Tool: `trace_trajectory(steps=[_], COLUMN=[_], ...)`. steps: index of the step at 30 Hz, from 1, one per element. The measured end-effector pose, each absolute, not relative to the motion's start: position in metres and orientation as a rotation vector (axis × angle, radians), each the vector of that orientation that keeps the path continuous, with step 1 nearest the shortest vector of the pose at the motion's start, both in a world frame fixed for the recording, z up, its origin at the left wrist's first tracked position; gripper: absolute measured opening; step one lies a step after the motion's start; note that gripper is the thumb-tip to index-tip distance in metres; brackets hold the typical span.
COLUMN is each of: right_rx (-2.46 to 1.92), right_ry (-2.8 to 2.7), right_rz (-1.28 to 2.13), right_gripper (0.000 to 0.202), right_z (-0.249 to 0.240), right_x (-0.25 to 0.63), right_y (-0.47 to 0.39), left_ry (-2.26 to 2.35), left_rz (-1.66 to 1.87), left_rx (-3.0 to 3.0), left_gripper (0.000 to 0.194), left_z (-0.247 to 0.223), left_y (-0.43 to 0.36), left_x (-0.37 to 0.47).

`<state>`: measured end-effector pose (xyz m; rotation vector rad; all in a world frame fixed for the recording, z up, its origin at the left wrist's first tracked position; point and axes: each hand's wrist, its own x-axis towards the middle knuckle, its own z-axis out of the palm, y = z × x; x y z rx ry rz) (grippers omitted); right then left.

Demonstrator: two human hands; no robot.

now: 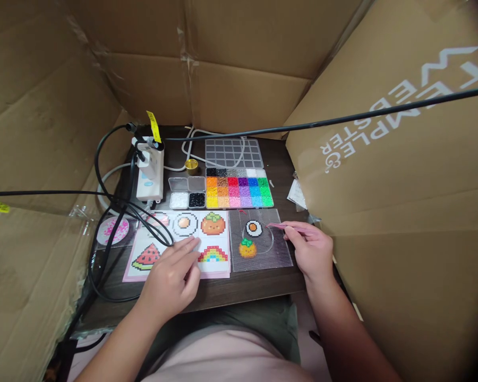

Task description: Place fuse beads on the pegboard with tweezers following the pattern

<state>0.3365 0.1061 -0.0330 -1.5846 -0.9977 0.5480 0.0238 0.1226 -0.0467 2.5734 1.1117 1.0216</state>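
Note:
My right hand (311, 249) grips thin pink tweezers (282, 226), whose tip hovers over the clear pegboard (281, 254) just right of a bead fried egg (254, 228). A bead orange fruit (247, 248) sits below the egg on the same board. My left hand (174, 277) lies flat, fingers apart, on the pattern sheet (219, 270), which shows a watermelon, an egg, a persimmon and a rainbow. Behind both stands the bead box (239, 192) with many coloured compartments.
The box's clear lid (233, 153) lies at the back. A white power strip (150, 168) and black cables (103, 233) crowd the left. A small gold tin (191, 165), two small bead tubs (187, 199) and a pink round bead piece (112, 231) are there. Cardboard walls (402, 175) enclose the small dark table (239, 289).

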Motion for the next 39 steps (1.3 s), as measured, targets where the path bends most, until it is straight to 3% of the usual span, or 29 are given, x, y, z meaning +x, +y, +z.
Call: trace_trajectory(steps=[20,29,39], right_rx=[-1.529,-1.429,-1.520], right_ry=[-0.970,-1.142,-1.155], right_rz=[0.526,0.543,0.672], right_gripper=[0.010,0.012,0.012], right_z=[-0.033,0.002,-0.014], right_x=[0.339,0.318,0.306], right_y=[0.111,0.157,0.166], left_ry=[1.125,1.149,1.198], left_rz=[1.027,1.045,1.035], left_rx=[2.552,2.548,2.505], left_gripper=[0.028,0.026,0.020], left_z=[-0.047,-0.045,-0.041], left_y=[0.123,0.122,0.121], left_x=[0.024,0.025,0.027])
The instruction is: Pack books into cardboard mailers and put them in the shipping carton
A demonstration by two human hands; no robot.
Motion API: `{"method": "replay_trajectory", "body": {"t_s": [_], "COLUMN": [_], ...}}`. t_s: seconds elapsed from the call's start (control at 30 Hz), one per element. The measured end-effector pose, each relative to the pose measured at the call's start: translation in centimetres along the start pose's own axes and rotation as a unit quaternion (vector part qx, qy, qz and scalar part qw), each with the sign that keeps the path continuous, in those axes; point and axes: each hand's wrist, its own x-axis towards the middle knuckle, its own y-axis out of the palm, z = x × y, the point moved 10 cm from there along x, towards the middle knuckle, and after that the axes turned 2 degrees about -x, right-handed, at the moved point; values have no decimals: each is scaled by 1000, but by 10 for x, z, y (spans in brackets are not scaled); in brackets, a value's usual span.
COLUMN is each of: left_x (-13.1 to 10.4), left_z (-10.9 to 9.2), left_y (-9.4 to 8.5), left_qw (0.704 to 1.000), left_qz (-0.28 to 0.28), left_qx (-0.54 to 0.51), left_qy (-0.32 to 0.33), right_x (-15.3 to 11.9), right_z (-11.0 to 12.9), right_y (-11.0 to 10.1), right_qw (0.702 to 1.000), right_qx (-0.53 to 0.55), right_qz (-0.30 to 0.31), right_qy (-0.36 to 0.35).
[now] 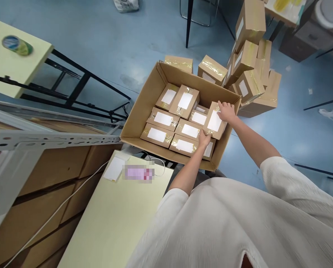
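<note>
A large open carton (140,100) stands before me, with several small taped cardboard boxes (158,134) inside, most bearing white labels. At its right side, both hands grip one small labelled box (214,121), which sits higher than the boxes beside it. My left hand (204,138) is closed on its near left corner. My right hand (226,111) is closed over its far right edge, near the carton's wall. Whether this box rests on others underneath is hidden.
Stacked small boxes (250,56) stand on the floor beyond the carton, at right. A pale table (121,216) lies near left, beside a metal shelf (57,139) with cartons. A can (17,45) lies on another table at far left.
</note>
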Motion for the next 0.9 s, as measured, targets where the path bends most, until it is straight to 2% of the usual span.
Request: {"method": "replay_trajectory", "body": {"t_s": [0.1, 0.2, 0.3, 0.43, 0.57, 0.67, 0.73, 0.83, 0.9], "left_x": [5, 6, 4, -1, 4, 22, 39, 62, 70], "left_z": [3, 0, 2, 4, -2, -5, -11, -10, -8], "left_y": [10, 27, 37, 33, 21, 11, 8, 12, 16], "left_qw": [999, 999, 999, 999, 993, 981, 969, 960, 961], "left_qz": [10, 27, 33, 42, 107, 160, 187, 231, 241], "left_qx": [-24, -38, -31, -10, 19, 104, 154, 156, 134], "left_qy": [-25, -9, 6, 27, 41, 34, 56, 39, 26], "right_x": [11, 10, 1, -6, -7, -7, -6, -2, 2], "right_z": [-15, -26, -26, -13, -1, 1, -1, -7, -12], "right_y": [11, 19, 28, 38, 41, 36, 31, 23, 17], "right_qw": [1000, 998, 998, 996, 992, 987, 985, 983, 982], "right_qx": [12, 35, 51, 55, 63, 60, 50, 41, 41], "right_qz": [5, 5, 3, -7, -19, -18, -12, -15, -23], "right_qy": [26, 44, 49, 69, 112, 145, 167, 181, 183]}}
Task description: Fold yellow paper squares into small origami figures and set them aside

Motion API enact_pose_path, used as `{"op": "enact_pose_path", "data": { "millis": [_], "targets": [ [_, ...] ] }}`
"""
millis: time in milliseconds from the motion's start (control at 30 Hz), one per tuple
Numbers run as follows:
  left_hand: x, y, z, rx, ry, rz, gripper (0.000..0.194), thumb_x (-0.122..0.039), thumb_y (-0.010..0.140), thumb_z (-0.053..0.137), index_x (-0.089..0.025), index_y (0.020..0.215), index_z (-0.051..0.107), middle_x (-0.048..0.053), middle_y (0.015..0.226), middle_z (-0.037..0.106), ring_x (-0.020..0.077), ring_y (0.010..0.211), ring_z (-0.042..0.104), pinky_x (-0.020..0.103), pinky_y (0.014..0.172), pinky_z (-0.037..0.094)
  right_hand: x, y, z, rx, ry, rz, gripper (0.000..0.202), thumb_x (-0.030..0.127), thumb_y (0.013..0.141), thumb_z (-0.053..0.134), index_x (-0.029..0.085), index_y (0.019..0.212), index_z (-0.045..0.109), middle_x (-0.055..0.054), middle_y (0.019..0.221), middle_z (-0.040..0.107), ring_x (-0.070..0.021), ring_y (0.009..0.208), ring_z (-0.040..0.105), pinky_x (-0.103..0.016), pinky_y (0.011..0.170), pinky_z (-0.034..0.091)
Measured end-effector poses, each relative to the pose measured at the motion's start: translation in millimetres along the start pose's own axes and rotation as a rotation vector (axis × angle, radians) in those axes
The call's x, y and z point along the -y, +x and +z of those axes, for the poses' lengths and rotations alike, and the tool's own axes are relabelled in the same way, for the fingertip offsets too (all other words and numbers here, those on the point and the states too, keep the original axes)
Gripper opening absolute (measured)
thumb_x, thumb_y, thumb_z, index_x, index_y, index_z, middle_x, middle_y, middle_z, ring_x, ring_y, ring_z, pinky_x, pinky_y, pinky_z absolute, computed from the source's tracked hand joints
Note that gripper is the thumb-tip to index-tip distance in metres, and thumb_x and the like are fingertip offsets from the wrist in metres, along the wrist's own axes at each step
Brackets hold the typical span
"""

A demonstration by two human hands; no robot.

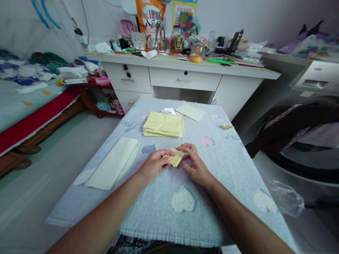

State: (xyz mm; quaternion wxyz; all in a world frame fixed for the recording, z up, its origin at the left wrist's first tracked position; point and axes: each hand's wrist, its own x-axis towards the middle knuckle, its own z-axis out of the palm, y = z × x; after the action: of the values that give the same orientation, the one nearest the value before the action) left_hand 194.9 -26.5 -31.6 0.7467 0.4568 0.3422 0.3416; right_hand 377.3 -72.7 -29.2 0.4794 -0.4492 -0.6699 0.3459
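Note:
A small folded square of yellow paper (176,157) is pinched between the thumb and fingers of my left hand (156,164), above the middle of the cloth-covered table. Close against its right edge is my right hand (197,165), with thumb and fingers curved and apart; whether a fingertip touches the paper I cannot tell. Beyond both hands lies a stack of creased yellow paper sheets (163,123). A folded pale-green sheaf of paper (115,164) rests left of my left hand. Toward the far right sits a small folded yellow paper piece (227,127) with a pointed end.
A pale card (190,112) and a crumpled white tissue (168,111) lie behind the stack. The blue patterned cloth (148,208) covers the table. Farther back stands a cluttered white desk (169,65); a bed (31,102) is at left, a washing machine (315,79) at right.

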Motion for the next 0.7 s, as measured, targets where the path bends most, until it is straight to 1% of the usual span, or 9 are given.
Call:
{"op": "enact_pose_path", "data": {
  "millis": [100, 200, 267, 333, 400, 433, 500, 600, 700],
  "targets": [
    [1, -1, 0.1, 0.064, -0.011, -0.013, 0.033, -0.033, 0.075, 0.069, -0.012, 0.100, 0.066, 0.004, 0.083, 0.061, 0.0075, 0.061, 0.047, 0.022, 0.056, 0.035, 3, 1, 1, -0.012, -0.133, -0.082, 0.023, 0.015, 0.081, 0.061, 0.027, 0.101, 0.065, -0.006, 0.111, 0.050, -0.0211, 0.109, 0.048, -0.040, 0.094, 0.040],
    [1, -3, 1.0, 0.076, 0.104, 0.011, 0.036, -0.041, 0.083, 0.061, -0.015, 0.108, 0.063, 0.006, 0.088, 0.062, 0.0126, 0.070, 0.055, 0.023, 0.058, 0.040, 2, 1, 0, -0.035, -0.152, -0.079, 0.014, 0.016, 0.085, 0.060, 0.025, 0.092, 0.067, -0.004, 0.095, 0.057, -0.0189, 0.095, 0.053, -0.037, 0.087, 0.042],
    [0, -5, 0.9, 0.047, 0.262, 0.101, 0.037, -0.044, 0.086, 0.055, -0.017, 0.110, 0.062, 0.010, 0.107, 0.060, 0.0187, 0.089, 0.059, 0.026, 0.065, 0.045, 1, 2, -1, -0.056, -0.125, -0.069, 0.010, 0.018, 0.086, 0.059, 0.023, 0.091, 0.067, -0.004, 0.089, 0.059, -0.0182, 0.090, 0.055, -0.035, 0.083, 0.043],
    [-1, -7, 0.6, 0.001, 0.466, 0.250, 0.033, -0.042, 0.086, 0.056, -0.019, 0.109, 0.064, 0.011, 0.124, 0.052, 0.0231, 0.109, 0.053, 0.030, 0.080, 0.046, 1, 3, -2, -0.063, -0.087, -0.048, 0.008, 0.021, 0.087, 0.059, 0.021, 0.088, 0.066, -0.003, 0.085, 0.059, -0.0171, 0.085, 0.056, -0.033, 0.079, 0.043],
    [-2, -8, 0.9, -0.041, 0.663, 0.399, 0.026, -0.035, 0.084, 0.061, -0.020, 0.104, 0.067, 0.009, 0.125, 0.050, 0.0236, 0.118, 0.047, 0.033, 0.095, 0.040, 2, 3, -1, -0.043, -0.043, -0.004, 0.009, 0.024, 0.088, 0.058, 0.020, 0.085, 0.065, -0.002, 0.081, 0.058, -0.0155, 0.078, 0.055, -0.030, 0.074, 0.043],
    [-4, -9, 1.4, -0.051, 0.739, 0.455, 0.022, -0.031, 0.083, 0.062, -0.020, 0.101, 0.068, 0.008, 0.119, 0.053, 0.0228, 0.117, 0.047, 0.034, 0.099, 0.037, 2, 3, 0, -0.026, -0.022, 0.027, 0.010, 0.026, 0.088, 0.058, 0.020, 0.084, 0.065, -0.002, 0.079, 0.058, -0.0148, 0.075, 0.055, -0.029, 0.071, 0.043],
    [-6, -10, 3.3, -0.051, 0.801, 0.507, 0.015, -0.027, 0.084, 0.060, -0.019, 0.094, 0.067, 0.005, 0.102, 0.058, 0.0191, 0.103, 0.054, 0.031, 0.093, 0.040, 2, 2, 3, 0.008, 0.025, 0.093, 0.011, 0.028, 0.088, 0.058, 0.019, 0.083, 0.063, -0.001, 0.076, 0.057, -0.0133, 0.070, 0.053, -0.027, 0.067, 0.042],
    [-8, -10, 6.1, -0.056, 0.765, 0.463, 0.012, -0.026, 0.086, 0.058, -0.016, 0.085, 0.065, 0.002, 0.082, 0.059, 0.0144, 0.080, 0.056, 0.025, 0.075, 0.043, 1, 0, 7, 0.001, 0.117, 0.142, 0.009, 0.027, 0.085, 0.061, 0.020, 0.085, 0.056, 0.002, 0.073, 0.054, -0.0117, 0.066, 0.049, -0.025, 0.062, 0.040],
    [-7, -10, 7.1, -0.068, 0.638, 0.374, 0.015, -0.029, 0.086, 0.057, -0.015, 0.085, 0.064, 0.000, 0.075, 0.059, 0.0126, 0.071, 0.054, 0.023, 0.067, 0.042, 3, -2, 9, -0.046, 0.121, 0.088, 0.015, 0.023, 0.083, 0.061, 0.021, 0.093, 0.050, 0.001, 0.082, 0.053, -0.0124, 0.072, 0.050, -0.025, 0.065, 0.042]
  ]
}}
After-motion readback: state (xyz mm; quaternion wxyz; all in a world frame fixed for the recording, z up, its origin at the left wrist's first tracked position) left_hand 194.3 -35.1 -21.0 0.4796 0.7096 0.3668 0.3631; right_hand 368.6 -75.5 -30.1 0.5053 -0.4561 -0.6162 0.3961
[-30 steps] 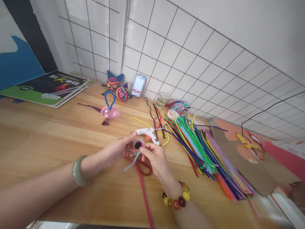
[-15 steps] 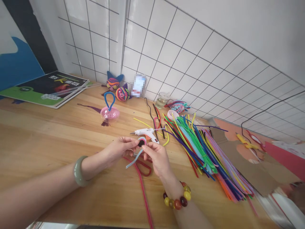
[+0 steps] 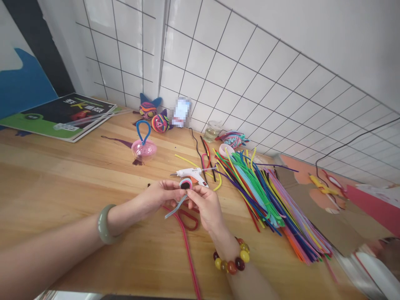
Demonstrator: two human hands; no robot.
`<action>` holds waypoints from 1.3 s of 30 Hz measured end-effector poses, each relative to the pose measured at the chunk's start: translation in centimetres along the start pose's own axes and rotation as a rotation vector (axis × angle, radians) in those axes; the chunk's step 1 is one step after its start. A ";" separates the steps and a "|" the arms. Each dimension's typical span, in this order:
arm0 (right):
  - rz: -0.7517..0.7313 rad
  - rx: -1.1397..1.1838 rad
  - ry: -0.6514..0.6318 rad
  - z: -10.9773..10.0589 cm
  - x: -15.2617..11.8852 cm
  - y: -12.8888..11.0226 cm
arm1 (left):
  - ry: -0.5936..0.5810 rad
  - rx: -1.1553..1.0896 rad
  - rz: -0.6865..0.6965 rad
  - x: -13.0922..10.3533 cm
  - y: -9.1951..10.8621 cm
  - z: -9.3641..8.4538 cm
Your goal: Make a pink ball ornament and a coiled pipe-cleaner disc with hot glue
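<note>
Both hands meet over the wooden table, pinching a small coil of pipe cleaner [image 3: 186, 183] with a black centre and pink and light blue rings. My left hand [image 3: 164, 193] grips its left side between thumb and fingers. On the other side my right hand [image 3: 203, 203] pinches its lower right edge. A loose light blue tail [image 3: 175, 207] of the coil hangs down to the left. Just beyond the fingers lies a white glue gun [image 3: 189, 172], its nozzle to the left. Under the hands, red pipe cleaners [image 3: 186, 246] run toward the table's front edge.
A large bundle of many-coloured pipe cleaners [image 3: 265, 200] lies to the right. A pink clear ball with a blue loop [image 3: 143, 146] sits left of centre. Along the wall stand colourful fish-like crafts [image 3: 160, 121], a blurred phone [image 3: 181, 112] and a glass jar [image 3: 212, 131]. A magazine [image 3: 59, 116] lies far left.
My left thumb has slid down from the coil's face to its lower edge, so more of the black centre and rings shows. My right hand keeps its place.
</note>
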State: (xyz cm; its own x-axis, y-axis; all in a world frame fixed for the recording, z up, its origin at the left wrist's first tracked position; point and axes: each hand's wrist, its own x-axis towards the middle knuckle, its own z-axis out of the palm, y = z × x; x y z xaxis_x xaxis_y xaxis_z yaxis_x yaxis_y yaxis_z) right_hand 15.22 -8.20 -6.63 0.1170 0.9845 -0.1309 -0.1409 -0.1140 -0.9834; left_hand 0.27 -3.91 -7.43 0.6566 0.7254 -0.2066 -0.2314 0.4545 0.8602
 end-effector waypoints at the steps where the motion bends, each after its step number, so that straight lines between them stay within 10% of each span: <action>1: -0.001 -0.003 0.007 0.0 0.0 0.0 | -0.003 0.021 -0.001 0.0 -0.1 0.0; 39: -0.025 -0.090 0.014 -0.1 -0.1 0.1 | -0.046 0.145 0.133 -0.2 1.3 0.9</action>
State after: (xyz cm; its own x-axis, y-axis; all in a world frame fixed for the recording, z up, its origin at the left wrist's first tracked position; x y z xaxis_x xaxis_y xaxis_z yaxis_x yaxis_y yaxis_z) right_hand 15.34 -8.31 -6.75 0.1334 0.9853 -0.1070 -0.0487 -0.1013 -0.9937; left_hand 0.46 -3.94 -5.83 0.6599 0.7483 -0.0681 -0.2147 0.2746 0.9373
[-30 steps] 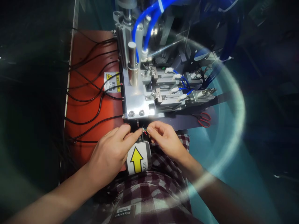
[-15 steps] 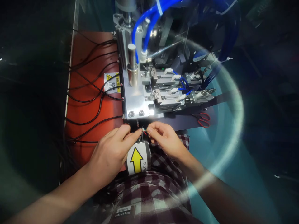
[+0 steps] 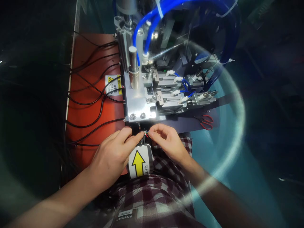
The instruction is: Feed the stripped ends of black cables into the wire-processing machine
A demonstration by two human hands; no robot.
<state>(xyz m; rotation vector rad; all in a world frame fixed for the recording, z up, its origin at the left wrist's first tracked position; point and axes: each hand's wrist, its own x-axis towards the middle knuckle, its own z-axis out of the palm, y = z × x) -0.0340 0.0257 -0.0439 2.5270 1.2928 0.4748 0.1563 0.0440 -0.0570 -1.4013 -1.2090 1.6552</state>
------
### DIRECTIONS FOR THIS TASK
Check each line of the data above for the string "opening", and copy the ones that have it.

### REPLY TO THE EXERCISE
Tool: `trace_trajectory(steps=[_], COLUMN=[_], ...)`. steps: index of the step at 30 Hz, from 1, one per element. The measured end-effector pose, each absolute, not relative to the motion's start: position in metres and orientation as a rotation vector (axis × angle, radians), each the vector of that orientation that keeps the path continuous, with step 1 nearest the shortest vector of the pose at the motion's start, both in a world frame fixed for the recording, z up, its origin at the left wrist's first tracked position; gripper: absolute measured opening; step one lies a step after the motion's start; note that gripper is the thumb-tip to index-tip distance in metres; brackets hold the typical span.
Gripper opening absolute (measured)

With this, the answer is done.